I'm trying to simply use the following C++ code
lua_State *state = luaL_newstate();
luaL_openlibs(state);
lua_getglobal(state, "_G");
lua_pushstring(state, "print");
lua_pushnumber(state, 4.5);
lua_call(state, 2, 1);
lua_close(state);
And I'm getting linker errors. All of the aforementioned function calls generate linker errors:
1>main.obj : error LNK2001: unresolved external symbol _luaL_newstate
1>main.obj : error LNK2001: unresolved external symbol _lua_pushnumber
1>main.obj : error LNK2001: unresolved external symbol _lua_call
1>main.obj : error LNK2001: unresolved external symbol _lua_pushstring
1>main.obj : error LNK2001: unresolved external symbol _luaL_openlibs
1>main.obj : error LNK2001: unresolved external symbol _lua_getfield
1>main.obj : error LNK2001: unresolved external symbol _lua_close
The header inclusion is done with this code :
extern "C" {
#include "lua.h"
#include "lauxlib.h"
#include "lualib.h"
}
I "installed" LuaJIT using MinGW, mingw32-make BUILDMODE=static.
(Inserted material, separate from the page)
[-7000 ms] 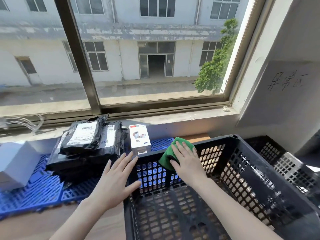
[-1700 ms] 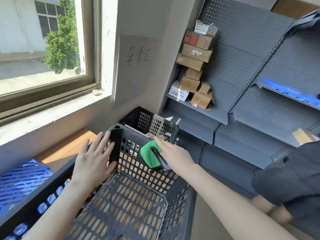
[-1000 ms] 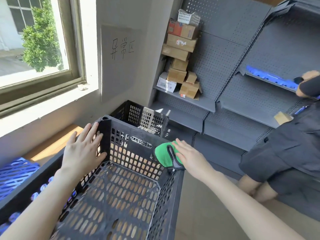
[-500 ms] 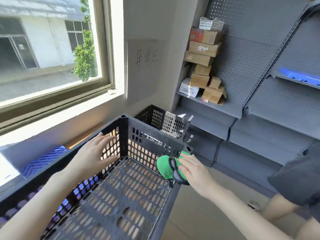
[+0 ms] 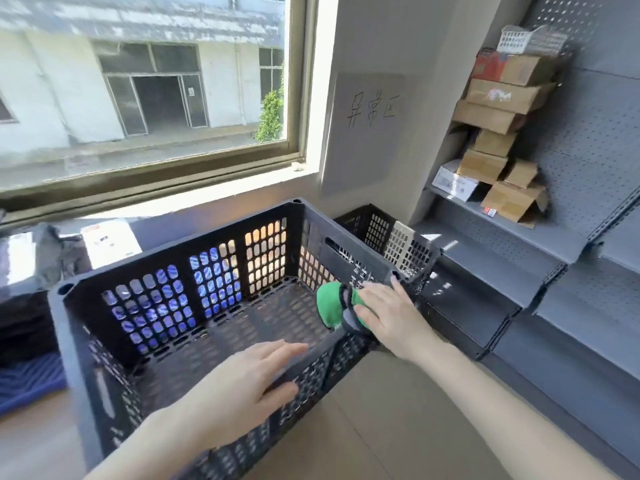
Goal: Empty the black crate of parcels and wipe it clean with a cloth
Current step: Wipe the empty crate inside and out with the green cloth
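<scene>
The black perforated crate (image 5: 173, 268) fills the middle of the view, with no parcels inside. My right hand (image 5: 391, 317) presses a green cloth (image 5: 330, 308) onto the crate's right rim near the corner, fingers flat over it. My left hand (image 5: 242, 379) rests with spread fingers on the crate's near rim, blurred. Black parcels (image 5: 27, 261) and a white box (image 5: 110, 240) lie to the left outside the crate.
A second black crate (image 5: 391, 237) stands behind, by the wall. Grey metal shelves (image 5: 502, 233) on the right hold stacked cardboard boxes (image 5: 498, 133). A blue pallet (image 5: 27, 379) lies at the left under the parcels. A window sill (image 5: 180, 192) runs behind.
The view swung back left, so the parcels show again. My left hand moved from the crate's far wall to its near rim. My right hand stayed with the cloth on the right rim.
</scene>
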`<action>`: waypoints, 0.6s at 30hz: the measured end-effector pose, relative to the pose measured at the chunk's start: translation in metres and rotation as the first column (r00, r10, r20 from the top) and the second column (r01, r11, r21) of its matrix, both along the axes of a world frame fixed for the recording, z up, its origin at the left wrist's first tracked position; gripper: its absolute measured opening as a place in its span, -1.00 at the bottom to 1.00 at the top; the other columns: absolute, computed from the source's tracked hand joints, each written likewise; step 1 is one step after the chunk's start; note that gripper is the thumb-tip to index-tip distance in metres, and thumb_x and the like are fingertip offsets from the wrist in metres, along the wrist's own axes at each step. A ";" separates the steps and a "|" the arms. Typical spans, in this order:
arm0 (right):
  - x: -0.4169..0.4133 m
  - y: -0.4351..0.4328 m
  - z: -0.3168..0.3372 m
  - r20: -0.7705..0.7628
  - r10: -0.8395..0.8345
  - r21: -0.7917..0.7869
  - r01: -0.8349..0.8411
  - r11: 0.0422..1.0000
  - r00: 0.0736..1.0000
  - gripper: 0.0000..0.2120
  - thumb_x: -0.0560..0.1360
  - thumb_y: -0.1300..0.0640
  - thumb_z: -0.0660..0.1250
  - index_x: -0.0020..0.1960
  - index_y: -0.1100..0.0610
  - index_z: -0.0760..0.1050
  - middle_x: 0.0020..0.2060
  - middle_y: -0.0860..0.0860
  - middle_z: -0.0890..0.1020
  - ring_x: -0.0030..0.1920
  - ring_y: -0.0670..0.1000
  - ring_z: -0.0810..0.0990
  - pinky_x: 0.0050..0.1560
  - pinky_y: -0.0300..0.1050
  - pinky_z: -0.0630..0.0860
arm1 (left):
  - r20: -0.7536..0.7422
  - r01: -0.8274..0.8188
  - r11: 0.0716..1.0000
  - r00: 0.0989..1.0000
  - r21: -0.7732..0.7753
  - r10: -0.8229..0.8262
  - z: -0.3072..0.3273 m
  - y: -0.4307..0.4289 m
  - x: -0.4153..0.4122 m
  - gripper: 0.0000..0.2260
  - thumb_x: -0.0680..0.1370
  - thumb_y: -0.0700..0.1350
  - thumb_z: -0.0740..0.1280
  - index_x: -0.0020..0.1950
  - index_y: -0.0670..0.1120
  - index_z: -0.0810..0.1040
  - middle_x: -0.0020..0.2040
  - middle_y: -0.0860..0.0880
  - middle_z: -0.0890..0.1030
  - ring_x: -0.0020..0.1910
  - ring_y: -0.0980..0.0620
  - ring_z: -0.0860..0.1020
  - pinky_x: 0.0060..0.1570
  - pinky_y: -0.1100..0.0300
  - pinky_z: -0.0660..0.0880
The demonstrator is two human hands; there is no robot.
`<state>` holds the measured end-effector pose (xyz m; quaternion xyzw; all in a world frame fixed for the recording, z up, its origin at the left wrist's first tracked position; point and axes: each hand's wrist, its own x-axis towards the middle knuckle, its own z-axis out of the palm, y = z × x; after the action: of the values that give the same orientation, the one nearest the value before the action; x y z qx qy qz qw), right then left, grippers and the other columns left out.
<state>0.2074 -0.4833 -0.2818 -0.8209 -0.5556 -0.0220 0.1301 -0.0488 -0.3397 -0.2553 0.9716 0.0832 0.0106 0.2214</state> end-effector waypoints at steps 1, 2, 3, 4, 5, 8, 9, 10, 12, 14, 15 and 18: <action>0.011 -0.001 0.002 0.024 -0.022 -0.014 0.022 1.000 0.999 -0.31 0.53 -0.24 -0.21 0.34 0.12 0.45 0.34 0.02 0.48 0.45 -0.02 0.30 0.50 0.02 -0.16 | 0.005 -0.013 1.000 1.000 0.014 0.013 -0.002 -0.004 -0.004 -0.55 0.66 0.12 0.11 0.53 0.22 0.10 0.43 0.30 0.23 0.46 0.27 0.14 0.17 0.61 -0.09; 0.022 -0.003 0.004 0.043 -0.042 -0.027 0.043 0.999 0.998 -0.29 0.50 -0.22 -0.24 0.36 0.12 0.43 0.37 0.02 0.46 0.46 -0.04 0.27 0.51 0.04 -0.16 | -0.001 -0.025 0.999 1.000 0.037 0.025 -0.007 -0.008 -0.009 -0.56 0.67 0.09 0.09 0.54 0.22 0.09 0.47 0.27 0.23 0.49 0.26 0.13 0.20 0.60 -0.12; 0.031 -0.002 0.005 0.055 -0.055 -0.039 0.057 0.998 0.997 -0.27 0.49 -0.21 -0.26 0.37 0.12 0.42 0.38 0.01 0.45 0.47 -0.05 0.25 0.51 0.06 -0.14 | -0.003 -0.044 0.997 0.999 0.059 0.045 -0.013 -0.009 -0.015 -0.56 0.67 0.05 0.08 0.54 0.22 0.07 0.49 0.25 0.23 0.51 0.24 0.12 0.26 0.55 -0.13; 0.037 -0.001 0.005 0.057 -0.061 -0.043 0.063 0.997 0.997 -0.26 0.48 -0.21 -0.26 0.37 0.13 0.41 0.38 0.01 0.45 0.48 -0.05 0.24 0.51 0.08 -0.12 | 0.000 -0.060 0.995 0.998 0.083 0.060 -0.019 -0.009 -0.020 -0.55 0.68 0.01 0.07 0.55 0.22 0.05 0.50 0.23 0.25 0.53 0.20 0.13 0.32 0.47 -0.07; 0.041 -0.001 0.004 0.056 -0.060 -0.039 0.063 0.997 0.997 -0.28 0.49 -0.20 -0.24 0.36 0.14 0.42 0.37 0.03 0.46 0.47 -0.04 0.25 0.51 0.09 -0.10 | 0.007 -0.071 0.992 0.998 0.109 0.070 -0.023 -0.011 -0.024 -0.54 0.68 -0.02 0.06 0.56 0.22 0.03 0.49 0.21 0.28 0.53 0.16 0.16 0.38 0.38 0.00; 0.032 0.009 -0.004 0.006 -0.064 0.010 0.064 0.998 0.998 -0.53 0.62 -0.05 -0.03 0.28 0.18 0.48 0.29 0.09 0.53 0.42 0.04 0.34 0.51 0.14 -0.01 | -0.008 -0.121 0.979 0.992 0.164 0.124 -0.034 -0.013 -0.033 -0.52 0.69 -0.04 0.01 0.56 0.24 -0.07 0.51 0.23 0.25 0.54 0.15 0.13 0.46 0.23 0.09; 0.025 0.011 -0.007 -0.023 -0.062 0.039 0.062 0.997 0.998 -0.61 0.62 -0.01 0.01 0.18 0.16 0.51 0.20 0.09 0.57 0.35 0.07 0.41 0.50 0.17 0.04 | -0.004 -0.138 0.975 0.990 0.176 0.141 -0.035 -0.013 -0.034 -0.52 0.69 -0.03 0.01 0.56 0.24 -0.08 0.51 0.23 0.24 0.54 0.15 0.11 0.47 0.21 0.08; 0.016 0.013 -0.009 -0.046 -0.049 0.072 0.052 0.996 0.998 -0.65 0.61 -0.03 0.00 0.05 0.11 0.50 0.06 0.04 0.58 0.25 0.08 0.47 0.47 0.21 0.10 | 0.009 -0.155 0.969 0.988 0.193 0.156 -0.037 -0.013 -0.035 -0.53 0.69 -0.03 0.03 0.57 0.23 -0.04 0.51 0.22 0.25 0.54 0.14 0.13 0.48 0.18 0.08; -0.001 0.015 -0.011 -0.073 -0.009 0.098 0.016 0.995 0.997 -0.68 0.57 -0.09 -0.07 -0.06 0.03 0.39 -0.10 -0.07 0.47 0.09 0.07 0.48 0.43 0.23 0.16 | 0.026 -0.191 0.952 0.981 0.239 0.191 -0.036 -0.012 -0.039 -0.54 0.67 0.00 0.12 0.56 0.19 0.10 0.48 0.19 0.32 0.51 0.11 0.23 0.48 0.09 0.17; -0.018 0.021 -0.014 -0.076 0.034 0.079 -0.028 0.996 0.997 -0.60 0.58 -0.10 -0.09 0.02 0.08 0.44 -0.08 -0.05 0.50 0.08 0.05 0.47 0.46 0.16 0.13 | 0.048 -0.229 0.933 0.973 0.277 0.224 -0.034 -0.009 -0.046 -0.55 0.64 0.07 0.19 0.52 0.14 0.22 0.45 0.16 0.39 0.47 0.08 0.33 0.44 0.02 0.28; -0.027 0.023 -0.015 -0.072 0.054 0.073 -0.049 0.996 0.996 -0.60 0.59 -0.09 -0.08 0.05 0.10 0.45 -0.08 -0.04 0.51 0.07 0.04 0.47 0.47 0.13 0.12 | 0.063 -0.250 0.924 0.968 0.289 0.242 -0.033 -0.008 -0.052 -0.57 0.63 0.11 0.16 0.51 0.13 0.25 0.43 0.15 0.41 0.45 0.08 0.35 0.42 0.01 0.30; -0.057 0.028 -0.019 -0.052 0.129 0.114 -0.122 0.986 0.990 -0.59 0.60 -0.10 -0.08 0.08 0.10 0.45 -0.10 -0.05 0.50 0.02 0.00 0.45 0.49 0.09 0.11 | 0.069 -0.298 0.896 0.954 0.331 0.292 -0.026 -0.003 -0.072 -0.52 0.59 0.22 0.03 0.46 0.11 0.33 0.39 0.13 0.48 0.40 0.05 0.42 0.36 0.00 0.33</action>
<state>0.1503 -0.4549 -0.3011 -0.7761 -0.6001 -0.0201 0.1926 -0.1206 -0.3430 -0.2817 0.9711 0.2242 0.0667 0.0483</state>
It gave me a nice "Successfully built LuaJIT".
I'm compiling the code with VS2012. I've set up the linker like this :
Additional Library Directiories : D:\Programming\LuaJIT Source\LuaJIT-2.0.1\src Additional Include Directiories : D:\Programming\LuaJIT Source\LuaJIT-2.0.1\src
I'm on a windows7 machine and I'm using the latest LuaJIT from their github page.
In general, you should compile all your libraries using the same compiler as your application. MinGW produces a .a library archive whereas MSVC typically outputs a .lib archive.
So: Recompile LuaJIT using MSVC, add the path where luajit.lib resides to your linker path and add luajit.lib to the list of libraries to be linked into your application.